### Provided material
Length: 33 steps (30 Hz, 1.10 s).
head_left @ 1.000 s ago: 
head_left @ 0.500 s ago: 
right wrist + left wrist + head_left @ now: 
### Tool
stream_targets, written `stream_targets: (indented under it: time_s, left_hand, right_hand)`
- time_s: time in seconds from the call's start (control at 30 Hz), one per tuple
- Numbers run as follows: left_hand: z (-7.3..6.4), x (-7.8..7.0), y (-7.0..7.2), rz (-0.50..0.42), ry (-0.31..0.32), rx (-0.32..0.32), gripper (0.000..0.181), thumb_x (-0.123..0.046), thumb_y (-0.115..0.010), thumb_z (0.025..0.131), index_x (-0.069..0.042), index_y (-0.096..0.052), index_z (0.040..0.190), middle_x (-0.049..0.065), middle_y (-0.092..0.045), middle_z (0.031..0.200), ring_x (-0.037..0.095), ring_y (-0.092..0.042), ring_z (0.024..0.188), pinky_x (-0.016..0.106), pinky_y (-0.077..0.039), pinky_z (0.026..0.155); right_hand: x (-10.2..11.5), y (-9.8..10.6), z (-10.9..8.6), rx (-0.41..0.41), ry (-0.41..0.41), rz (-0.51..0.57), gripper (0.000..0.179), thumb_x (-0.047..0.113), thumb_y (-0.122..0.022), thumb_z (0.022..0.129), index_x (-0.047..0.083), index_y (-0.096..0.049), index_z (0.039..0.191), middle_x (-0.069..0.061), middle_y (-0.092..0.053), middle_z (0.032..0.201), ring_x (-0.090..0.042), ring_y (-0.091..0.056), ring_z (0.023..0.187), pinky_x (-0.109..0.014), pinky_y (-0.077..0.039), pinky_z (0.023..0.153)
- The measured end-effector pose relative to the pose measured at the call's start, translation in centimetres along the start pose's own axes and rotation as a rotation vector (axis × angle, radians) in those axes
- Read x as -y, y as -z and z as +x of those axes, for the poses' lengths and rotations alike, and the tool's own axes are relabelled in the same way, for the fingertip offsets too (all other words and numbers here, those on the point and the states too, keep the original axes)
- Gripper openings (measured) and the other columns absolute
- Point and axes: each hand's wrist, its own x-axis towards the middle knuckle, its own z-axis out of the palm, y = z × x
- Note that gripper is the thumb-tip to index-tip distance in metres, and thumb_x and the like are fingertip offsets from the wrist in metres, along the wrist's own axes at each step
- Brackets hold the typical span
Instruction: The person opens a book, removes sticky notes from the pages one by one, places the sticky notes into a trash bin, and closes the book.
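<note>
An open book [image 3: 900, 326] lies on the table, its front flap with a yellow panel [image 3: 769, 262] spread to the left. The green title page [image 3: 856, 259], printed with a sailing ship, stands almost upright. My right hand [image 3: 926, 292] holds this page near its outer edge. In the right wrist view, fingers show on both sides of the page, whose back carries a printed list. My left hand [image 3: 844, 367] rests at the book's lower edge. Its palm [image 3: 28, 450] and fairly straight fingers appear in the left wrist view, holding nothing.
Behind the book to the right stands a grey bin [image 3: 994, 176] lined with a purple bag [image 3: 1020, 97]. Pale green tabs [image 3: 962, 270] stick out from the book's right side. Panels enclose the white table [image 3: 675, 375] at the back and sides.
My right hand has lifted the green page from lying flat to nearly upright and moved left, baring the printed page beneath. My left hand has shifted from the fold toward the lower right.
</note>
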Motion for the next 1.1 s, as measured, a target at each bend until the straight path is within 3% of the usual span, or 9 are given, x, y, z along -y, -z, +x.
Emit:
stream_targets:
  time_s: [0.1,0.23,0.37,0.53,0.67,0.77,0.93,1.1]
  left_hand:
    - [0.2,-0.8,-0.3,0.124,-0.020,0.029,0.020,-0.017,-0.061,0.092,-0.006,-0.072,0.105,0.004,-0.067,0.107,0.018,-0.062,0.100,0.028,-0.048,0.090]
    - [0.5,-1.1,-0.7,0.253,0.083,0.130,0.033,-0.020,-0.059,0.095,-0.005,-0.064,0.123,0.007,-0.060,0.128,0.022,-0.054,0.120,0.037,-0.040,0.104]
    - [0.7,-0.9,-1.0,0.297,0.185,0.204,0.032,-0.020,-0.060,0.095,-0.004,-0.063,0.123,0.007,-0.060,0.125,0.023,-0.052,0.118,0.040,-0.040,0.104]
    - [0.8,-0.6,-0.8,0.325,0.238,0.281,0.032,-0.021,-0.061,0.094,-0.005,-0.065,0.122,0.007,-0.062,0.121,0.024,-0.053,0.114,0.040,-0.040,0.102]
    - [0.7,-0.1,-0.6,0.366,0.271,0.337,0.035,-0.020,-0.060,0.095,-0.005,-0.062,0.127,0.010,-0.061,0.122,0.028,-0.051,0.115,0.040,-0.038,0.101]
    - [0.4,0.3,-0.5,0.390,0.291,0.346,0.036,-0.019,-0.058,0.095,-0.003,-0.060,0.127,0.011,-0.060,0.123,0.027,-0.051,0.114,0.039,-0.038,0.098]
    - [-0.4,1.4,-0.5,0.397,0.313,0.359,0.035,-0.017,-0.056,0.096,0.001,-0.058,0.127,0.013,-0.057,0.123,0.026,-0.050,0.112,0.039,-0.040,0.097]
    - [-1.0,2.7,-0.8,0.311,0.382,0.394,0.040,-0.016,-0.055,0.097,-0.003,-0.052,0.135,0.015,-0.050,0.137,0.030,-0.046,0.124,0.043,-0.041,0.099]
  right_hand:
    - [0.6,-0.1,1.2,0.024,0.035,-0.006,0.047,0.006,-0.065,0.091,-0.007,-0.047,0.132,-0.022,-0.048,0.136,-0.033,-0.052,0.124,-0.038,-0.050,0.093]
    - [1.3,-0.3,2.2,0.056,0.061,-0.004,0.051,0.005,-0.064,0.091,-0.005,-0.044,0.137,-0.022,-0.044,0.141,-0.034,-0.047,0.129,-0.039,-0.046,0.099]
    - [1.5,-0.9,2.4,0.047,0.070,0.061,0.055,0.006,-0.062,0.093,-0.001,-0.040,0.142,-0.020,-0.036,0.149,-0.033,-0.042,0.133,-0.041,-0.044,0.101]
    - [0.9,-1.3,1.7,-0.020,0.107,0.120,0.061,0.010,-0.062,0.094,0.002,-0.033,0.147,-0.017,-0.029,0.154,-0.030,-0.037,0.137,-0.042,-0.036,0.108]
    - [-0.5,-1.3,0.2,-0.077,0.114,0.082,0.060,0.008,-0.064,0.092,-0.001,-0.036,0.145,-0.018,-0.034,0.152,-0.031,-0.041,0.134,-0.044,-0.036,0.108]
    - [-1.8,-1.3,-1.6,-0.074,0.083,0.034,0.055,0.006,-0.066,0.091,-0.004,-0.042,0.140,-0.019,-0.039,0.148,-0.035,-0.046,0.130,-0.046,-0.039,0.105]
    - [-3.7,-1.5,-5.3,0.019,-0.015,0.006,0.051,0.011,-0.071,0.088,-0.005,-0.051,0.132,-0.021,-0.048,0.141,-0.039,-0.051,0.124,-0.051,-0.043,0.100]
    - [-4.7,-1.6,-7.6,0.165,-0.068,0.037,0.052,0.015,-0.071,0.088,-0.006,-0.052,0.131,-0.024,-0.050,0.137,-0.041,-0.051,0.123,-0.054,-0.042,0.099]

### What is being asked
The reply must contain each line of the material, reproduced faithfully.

### Solution to this problem
Length: 33 steps (30 Hz, 1.10 s).
head_left @ 1.000 s ago: 
head_left @ 0.500 s ago: 
right wrist + left wrist + head_left @ now: 
### Tool
stream_targets, written `stream_targets: (indented under it: time_s, left_hand, right_hand)`
- time_s: time in seconds from the call's start (control at 30 Hz), one per tuple
- Numbers run as follows: left_hand: z (-7.3..6.4), x (-7.8..7.0), y (-7.0..7.2), rz (-0.50..0.42), ry (-0.31..0.32), rx (-0.32..0.32), gripper (0.000..0.181), thumb_x (-0.123..0.046), thumb_y (-0.115..0.010), thumb_z (0.025..0.131), index_x (-0.069..0.042), index_y (-0.096..0.052), index_z (0.040..0.190), middle_x (-0.049..0.065), middle_y (-0.092..0.045), middle_z (0.031..0.200), ring_x (-0.037..0.095), ring_y (-0.092..0.042), ring_z (0.024..0.188), pinky_x (-0.016..0.106), pinky_y (-0.077..0.039), pinky_z (0.026..0.155); right_hand: x (-10.2..11.5), y (-9.8..10.6), z (-10.9..8.6), rx (-0.41..0.41), ry (-0.41..0.41), rz (-0.51..0.57), gripper (0.000..0.179), thumb_x (-0.047..0.113), thumb_y (-0.122..0.022), thumb_z (0.022..0.129), index_x (-0.047..0.083), index_y (-0.096..0.049), index_z (0.039..0.191), middle_x (-0.069..0.061), middle_y (-0.092..0.053), middle_z (0.032..0.201), ring_x (-0.090..0.042), ring_y (-0.091..0.056), ring_z (0.023..0.187), pinky_x (-0.109..0.014), pinky_y (-0.077..0.039), pinky_z (0.023..0.153)
- The measured end-effector pose relative to the pose measured at the call's start, translation in centimetres along the start pose's own axes and rotation as a rotation vector (axis × angle, radians) in those axes
- Read x as -y, y as -z and z as +x of those axes, for the poses' lengths and rotations alike, and the tool's own axes are relabelled in the same way, for the fingertip offsets too (all other words and numbers here, those on the point and the states too, keep the original axes)
- Gripper openings (measured) and the other columns absolute
- Point and axes: each hand's wrist, its own x-axis towards the middle knuckle, its own z-axis out of the palm, y = z × x
- Note that gripper is the thumb-tip to index-tip distance in metres, and thumb_x and the like are fingertip offsets from the wrist in metres, along the wrist's own axes at each step
- Brackets hold the typical span
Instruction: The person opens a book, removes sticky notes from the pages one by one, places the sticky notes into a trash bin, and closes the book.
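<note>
An open book [image 3: 900, 326] lies on the table, its front flap with a yellow panel [image 3: 769, 262] spread to the left. The green title page [image 3: 856, 259], printed with a sailing ship, stands almost upright. My right hand [image 3: 926, 292] holds this page near its outer edge. In the right wrist view, fingers show on both sides of the page, whose back carries a printed list. My left hand [image 3: 844, 367] rests at the book's lower edge. Its palm [image 3: 28, 450] and fairly straight fingers appear in the left wrist view, holding nothing.
Behind the book to the right stands a grey bin [image 3: 994, 176] lined with a purple bag [image 3: 1020, 97]. Pale green tabs [image 3: 962, 270] stick out from the book's right side. Panels enclose the white table [image 3: 675, 375] at the back and sides.
My right hand has lifted the green page from lying flat to nearly upright and moved left, baring the printed page beneath. My left hand has shifted from the fold toward the lower right.
</note>
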Motion for the next 1.1 s, as measured, a target at each bend until the straight path is within 3% of the usual span, or 9 are given, x, y, z along -y, -z, +x.
Emit:
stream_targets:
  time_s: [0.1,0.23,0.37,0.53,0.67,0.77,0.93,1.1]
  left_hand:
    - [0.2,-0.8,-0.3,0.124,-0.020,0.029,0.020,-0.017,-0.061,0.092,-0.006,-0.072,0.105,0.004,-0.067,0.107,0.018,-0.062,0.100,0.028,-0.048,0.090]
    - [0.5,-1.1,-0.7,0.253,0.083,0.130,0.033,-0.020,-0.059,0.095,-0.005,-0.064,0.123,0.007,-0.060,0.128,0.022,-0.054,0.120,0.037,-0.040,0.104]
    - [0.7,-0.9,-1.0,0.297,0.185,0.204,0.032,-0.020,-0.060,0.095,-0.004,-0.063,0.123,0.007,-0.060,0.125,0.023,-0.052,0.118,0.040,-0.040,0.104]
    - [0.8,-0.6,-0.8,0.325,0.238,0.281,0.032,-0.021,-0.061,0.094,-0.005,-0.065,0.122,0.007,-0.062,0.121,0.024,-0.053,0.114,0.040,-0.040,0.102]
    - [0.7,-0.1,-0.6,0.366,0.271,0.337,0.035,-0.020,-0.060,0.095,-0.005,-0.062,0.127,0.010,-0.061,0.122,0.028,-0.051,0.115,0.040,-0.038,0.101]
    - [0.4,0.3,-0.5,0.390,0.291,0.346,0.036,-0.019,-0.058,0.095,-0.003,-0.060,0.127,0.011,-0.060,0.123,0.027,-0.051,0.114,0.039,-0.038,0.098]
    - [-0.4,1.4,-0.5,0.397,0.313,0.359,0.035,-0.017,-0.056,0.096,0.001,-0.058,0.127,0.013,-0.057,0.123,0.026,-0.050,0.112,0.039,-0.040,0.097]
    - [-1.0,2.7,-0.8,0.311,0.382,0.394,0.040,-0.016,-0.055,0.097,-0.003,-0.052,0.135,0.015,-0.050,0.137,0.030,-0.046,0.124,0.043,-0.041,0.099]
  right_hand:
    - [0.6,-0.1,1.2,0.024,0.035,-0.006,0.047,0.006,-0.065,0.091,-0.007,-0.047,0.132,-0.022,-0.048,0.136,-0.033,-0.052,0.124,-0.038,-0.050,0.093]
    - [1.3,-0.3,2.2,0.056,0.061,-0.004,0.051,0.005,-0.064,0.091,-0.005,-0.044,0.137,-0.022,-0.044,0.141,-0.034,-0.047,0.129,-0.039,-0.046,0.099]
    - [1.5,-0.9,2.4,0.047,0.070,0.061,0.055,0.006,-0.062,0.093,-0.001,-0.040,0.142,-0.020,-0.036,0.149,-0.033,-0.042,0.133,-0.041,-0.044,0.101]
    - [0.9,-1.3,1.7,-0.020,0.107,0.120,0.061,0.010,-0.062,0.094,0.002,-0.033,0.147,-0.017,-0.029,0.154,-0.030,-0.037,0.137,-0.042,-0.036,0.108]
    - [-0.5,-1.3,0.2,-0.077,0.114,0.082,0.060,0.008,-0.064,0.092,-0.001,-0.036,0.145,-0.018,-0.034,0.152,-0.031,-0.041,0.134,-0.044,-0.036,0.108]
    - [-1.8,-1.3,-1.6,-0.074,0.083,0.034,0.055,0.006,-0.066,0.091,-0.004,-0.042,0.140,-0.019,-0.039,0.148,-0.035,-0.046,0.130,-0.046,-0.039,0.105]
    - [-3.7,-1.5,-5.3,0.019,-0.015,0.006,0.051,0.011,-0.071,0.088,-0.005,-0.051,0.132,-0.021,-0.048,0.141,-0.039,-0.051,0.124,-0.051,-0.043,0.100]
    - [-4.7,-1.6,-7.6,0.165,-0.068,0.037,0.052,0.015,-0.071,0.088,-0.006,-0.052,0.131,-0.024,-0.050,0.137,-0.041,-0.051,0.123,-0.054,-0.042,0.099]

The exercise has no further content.